== EXERCISE REQUIREMENTS ==
Begin at the line below that has "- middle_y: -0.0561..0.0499" and stop after the line that has "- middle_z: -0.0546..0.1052". Please restate only those lines, word for word.

- - -

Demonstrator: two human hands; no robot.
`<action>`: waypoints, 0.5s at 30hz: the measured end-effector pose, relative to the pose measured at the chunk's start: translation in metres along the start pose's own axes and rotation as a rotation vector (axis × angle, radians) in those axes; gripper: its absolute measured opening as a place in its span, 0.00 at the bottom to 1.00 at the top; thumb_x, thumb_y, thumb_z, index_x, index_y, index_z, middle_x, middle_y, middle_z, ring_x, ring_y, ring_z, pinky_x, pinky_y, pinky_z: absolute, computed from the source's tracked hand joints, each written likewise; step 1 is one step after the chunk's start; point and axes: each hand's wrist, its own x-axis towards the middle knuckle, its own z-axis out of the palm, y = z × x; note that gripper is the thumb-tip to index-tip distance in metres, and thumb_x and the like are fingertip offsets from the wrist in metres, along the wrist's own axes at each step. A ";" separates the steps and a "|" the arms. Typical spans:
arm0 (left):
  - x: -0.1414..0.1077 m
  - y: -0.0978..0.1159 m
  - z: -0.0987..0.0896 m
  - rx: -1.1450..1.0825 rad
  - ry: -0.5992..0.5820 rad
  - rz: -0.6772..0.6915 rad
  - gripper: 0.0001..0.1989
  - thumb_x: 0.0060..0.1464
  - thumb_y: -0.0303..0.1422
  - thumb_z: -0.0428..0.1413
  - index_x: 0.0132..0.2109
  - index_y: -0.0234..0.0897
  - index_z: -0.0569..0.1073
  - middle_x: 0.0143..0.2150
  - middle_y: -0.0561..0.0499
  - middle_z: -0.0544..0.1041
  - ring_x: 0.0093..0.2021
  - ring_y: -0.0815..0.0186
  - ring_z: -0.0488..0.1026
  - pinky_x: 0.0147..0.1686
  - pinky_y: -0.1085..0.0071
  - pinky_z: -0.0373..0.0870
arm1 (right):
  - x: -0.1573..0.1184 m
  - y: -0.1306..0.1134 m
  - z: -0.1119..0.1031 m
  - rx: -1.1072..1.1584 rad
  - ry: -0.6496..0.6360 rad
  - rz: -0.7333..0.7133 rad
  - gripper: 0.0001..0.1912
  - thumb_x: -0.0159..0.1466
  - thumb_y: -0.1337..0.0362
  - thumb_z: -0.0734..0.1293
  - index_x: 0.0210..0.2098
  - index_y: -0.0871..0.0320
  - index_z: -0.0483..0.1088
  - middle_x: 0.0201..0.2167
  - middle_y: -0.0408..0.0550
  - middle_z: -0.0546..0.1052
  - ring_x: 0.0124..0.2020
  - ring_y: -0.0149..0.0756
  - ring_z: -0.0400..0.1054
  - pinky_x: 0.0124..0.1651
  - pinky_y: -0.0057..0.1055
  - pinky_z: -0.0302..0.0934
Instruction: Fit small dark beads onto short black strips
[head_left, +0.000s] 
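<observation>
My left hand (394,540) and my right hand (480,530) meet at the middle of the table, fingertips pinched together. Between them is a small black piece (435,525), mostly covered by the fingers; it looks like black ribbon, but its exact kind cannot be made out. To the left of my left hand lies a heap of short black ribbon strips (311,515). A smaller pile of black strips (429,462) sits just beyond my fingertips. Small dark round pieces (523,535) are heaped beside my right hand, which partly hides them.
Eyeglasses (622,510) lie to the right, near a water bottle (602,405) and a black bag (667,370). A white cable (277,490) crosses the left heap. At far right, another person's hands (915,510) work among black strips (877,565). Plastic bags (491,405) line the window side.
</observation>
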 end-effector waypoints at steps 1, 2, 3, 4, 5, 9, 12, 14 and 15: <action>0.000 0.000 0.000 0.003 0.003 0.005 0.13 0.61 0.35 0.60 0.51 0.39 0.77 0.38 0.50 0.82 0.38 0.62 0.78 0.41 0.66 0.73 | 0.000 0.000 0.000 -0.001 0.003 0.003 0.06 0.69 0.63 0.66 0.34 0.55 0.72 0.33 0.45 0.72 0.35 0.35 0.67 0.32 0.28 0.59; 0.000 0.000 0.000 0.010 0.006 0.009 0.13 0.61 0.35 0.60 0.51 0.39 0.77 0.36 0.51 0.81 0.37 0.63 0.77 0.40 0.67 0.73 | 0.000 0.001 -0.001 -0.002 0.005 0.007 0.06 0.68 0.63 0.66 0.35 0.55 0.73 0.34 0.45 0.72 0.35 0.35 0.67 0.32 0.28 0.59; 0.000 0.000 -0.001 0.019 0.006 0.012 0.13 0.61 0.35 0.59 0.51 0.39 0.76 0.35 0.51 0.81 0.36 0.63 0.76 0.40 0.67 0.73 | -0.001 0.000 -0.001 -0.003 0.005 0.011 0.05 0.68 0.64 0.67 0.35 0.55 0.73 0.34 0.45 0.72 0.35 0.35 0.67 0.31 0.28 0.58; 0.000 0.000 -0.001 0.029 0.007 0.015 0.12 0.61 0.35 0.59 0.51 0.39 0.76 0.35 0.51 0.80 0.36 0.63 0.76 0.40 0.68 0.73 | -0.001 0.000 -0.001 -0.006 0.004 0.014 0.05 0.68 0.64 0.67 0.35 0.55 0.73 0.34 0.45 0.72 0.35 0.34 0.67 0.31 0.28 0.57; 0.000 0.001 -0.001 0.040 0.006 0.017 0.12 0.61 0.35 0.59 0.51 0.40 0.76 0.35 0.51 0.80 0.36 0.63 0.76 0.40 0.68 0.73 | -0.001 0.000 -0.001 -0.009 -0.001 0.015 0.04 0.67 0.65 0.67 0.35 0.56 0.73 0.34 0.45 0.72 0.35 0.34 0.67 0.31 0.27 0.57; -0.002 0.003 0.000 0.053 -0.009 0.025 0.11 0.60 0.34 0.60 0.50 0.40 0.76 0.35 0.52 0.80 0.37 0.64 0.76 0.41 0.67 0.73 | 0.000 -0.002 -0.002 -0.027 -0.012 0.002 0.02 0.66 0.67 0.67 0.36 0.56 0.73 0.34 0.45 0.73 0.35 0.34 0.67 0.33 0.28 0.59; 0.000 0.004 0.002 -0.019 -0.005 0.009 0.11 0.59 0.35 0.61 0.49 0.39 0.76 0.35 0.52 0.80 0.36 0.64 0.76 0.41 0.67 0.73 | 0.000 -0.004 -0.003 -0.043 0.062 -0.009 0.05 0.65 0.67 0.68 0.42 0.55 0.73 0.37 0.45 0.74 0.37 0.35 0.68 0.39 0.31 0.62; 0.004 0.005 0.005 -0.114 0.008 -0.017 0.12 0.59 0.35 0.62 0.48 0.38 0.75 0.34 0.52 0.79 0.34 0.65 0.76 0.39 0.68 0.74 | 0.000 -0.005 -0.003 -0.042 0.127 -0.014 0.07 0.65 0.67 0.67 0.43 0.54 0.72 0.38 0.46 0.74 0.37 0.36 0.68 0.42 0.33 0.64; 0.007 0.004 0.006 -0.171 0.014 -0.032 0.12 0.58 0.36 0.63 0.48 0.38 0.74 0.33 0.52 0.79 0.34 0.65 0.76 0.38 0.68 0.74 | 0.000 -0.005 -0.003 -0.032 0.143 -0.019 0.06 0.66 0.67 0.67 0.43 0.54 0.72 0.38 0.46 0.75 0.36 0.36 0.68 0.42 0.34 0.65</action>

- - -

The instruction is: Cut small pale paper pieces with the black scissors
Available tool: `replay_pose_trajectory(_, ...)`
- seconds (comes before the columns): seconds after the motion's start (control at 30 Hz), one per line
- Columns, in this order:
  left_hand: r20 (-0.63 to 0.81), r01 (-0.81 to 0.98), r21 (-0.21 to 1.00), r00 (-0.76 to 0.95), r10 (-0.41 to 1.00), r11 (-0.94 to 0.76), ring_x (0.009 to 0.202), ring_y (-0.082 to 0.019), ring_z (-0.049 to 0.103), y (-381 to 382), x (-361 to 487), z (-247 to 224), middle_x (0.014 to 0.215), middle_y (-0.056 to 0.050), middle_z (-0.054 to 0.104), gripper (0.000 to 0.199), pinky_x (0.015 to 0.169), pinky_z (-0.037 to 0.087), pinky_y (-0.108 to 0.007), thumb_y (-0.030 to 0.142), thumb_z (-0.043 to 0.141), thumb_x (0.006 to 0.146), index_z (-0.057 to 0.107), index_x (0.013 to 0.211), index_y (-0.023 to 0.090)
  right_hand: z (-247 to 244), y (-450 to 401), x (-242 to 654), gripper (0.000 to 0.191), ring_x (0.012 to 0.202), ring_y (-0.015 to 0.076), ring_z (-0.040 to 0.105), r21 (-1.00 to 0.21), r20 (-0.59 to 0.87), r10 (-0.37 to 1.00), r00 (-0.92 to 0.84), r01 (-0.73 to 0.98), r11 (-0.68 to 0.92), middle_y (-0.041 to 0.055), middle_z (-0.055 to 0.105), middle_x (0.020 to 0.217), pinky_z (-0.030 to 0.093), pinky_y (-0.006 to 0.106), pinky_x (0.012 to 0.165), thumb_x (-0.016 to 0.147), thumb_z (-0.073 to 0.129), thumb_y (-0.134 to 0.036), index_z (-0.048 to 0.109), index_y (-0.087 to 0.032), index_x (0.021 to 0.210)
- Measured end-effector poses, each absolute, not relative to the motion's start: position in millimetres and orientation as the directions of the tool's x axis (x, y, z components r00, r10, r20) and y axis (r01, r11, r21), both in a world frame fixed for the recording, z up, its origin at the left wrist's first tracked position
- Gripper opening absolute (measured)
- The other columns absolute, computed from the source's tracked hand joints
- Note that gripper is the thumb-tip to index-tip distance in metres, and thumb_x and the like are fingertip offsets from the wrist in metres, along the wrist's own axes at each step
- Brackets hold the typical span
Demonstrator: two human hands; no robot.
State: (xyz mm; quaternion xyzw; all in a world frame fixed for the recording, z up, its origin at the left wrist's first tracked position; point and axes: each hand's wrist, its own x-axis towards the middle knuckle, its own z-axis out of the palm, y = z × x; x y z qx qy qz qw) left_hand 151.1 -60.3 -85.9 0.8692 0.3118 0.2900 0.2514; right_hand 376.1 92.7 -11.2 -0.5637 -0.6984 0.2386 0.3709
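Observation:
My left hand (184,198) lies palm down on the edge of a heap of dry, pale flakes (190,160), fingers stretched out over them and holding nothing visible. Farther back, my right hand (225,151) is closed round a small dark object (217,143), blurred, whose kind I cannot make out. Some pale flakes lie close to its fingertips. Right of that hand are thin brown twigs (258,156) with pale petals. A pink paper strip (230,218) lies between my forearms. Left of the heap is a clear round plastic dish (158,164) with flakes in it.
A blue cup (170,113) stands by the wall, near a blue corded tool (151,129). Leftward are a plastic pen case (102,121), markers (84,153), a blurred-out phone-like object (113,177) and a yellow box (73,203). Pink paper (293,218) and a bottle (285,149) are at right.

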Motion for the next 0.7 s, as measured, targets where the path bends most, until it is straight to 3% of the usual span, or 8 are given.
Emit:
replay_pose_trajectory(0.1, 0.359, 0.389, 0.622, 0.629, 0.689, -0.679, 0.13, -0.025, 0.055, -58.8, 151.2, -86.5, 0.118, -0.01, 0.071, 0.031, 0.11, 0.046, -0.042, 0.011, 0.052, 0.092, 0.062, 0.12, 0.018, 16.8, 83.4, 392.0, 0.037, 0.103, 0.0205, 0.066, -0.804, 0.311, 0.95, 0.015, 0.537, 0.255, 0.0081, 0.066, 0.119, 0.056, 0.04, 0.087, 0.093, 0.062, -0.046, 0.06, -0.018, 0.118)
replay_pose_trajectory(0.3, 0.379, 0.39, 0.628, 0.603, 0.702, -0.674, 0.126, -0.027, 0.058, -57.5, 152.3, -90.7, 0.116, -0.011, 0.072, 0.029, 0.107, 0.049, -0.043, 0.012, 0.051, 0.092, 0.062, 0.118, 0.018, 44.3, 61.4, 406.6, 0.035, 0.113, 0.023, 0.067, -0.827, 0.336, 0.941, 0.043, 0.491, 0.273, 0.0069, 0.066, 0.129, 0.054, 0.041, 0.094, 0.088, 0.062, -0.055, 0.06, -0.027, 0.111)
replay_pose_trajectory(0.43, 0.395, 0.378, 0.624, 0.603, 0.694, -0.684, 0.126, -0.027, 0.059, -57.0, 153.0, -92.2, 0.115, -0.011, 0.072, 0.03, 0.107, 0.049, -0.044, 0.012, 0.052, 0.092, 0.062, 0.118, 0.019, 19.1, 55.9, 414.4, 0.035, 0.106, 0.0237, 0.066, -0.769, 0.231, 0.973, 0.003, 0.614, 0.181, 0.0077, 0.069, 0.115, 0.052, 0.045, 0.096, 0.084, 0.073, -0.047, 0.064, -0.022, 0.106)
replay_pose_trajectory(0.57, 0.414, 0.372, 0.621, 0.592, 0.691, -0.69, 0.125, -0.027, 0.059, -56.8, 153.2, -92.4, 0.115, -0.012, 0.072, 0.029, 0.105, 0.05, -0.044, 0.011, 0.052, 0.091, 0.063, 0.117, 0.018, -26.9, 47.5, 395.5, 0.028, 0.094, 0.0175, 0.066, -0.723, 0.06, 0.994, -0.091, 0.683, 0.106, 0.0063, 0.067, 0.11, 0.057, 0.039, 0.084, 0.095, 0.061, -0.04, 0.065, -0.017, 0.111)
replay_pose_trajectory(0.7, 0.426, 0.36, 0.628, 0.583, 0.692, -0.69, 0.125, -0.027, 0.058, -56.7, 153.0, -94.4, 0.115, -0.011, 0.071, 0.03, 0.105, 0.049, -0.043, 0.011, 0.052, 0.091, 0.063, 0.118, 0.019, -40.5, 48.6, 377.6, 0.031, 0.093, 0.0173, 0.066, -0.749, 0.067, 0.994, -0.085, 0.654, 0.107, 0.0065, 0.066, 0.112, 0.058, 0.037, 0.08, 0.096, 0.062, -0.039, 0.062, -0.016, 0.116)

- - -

== COMPLETED TASK ==
  - middle_y: -0.0561..0.0499
  - middle_z: -0.0544..0.1041
  - ring_x: 0.0093..0.2021
  - ring_y: -0.0815..0.0186
  - ring_z: -0.0488..0.1026
  - pinky_x: 0.0147..0.1686
  - pinky_y: -0.1085..0.0071
  - pinky_z: -0.0373..0.0870
arm1 (right):
  - x: -0.1573..0.1184 m
  - y: -0.1306..0.1134 m
  - z: -0.1119..0.1031 m
  - rx: -1.1072..1.1584 rad
  - ry: -0.6496..0.6360 rad
  - rz: -0.7333..0.7133 rad
  - gripper: 0.0001..0.1912
  - thumb_x: -0.0159..0.1466
  - thumb_y: -0.1337..0.0362
  - thumb_z: -0.0734..0.1293
  - index_x: 0.0210..0.2098
  - index_y: -0.0871..0.0320
  - index_z: -0.0483..0.1088
  - middle_x: 0.0201..0.2167
  - middle_y: -0.0408..0.0550
  - middle_z: -0.0546..0.1052

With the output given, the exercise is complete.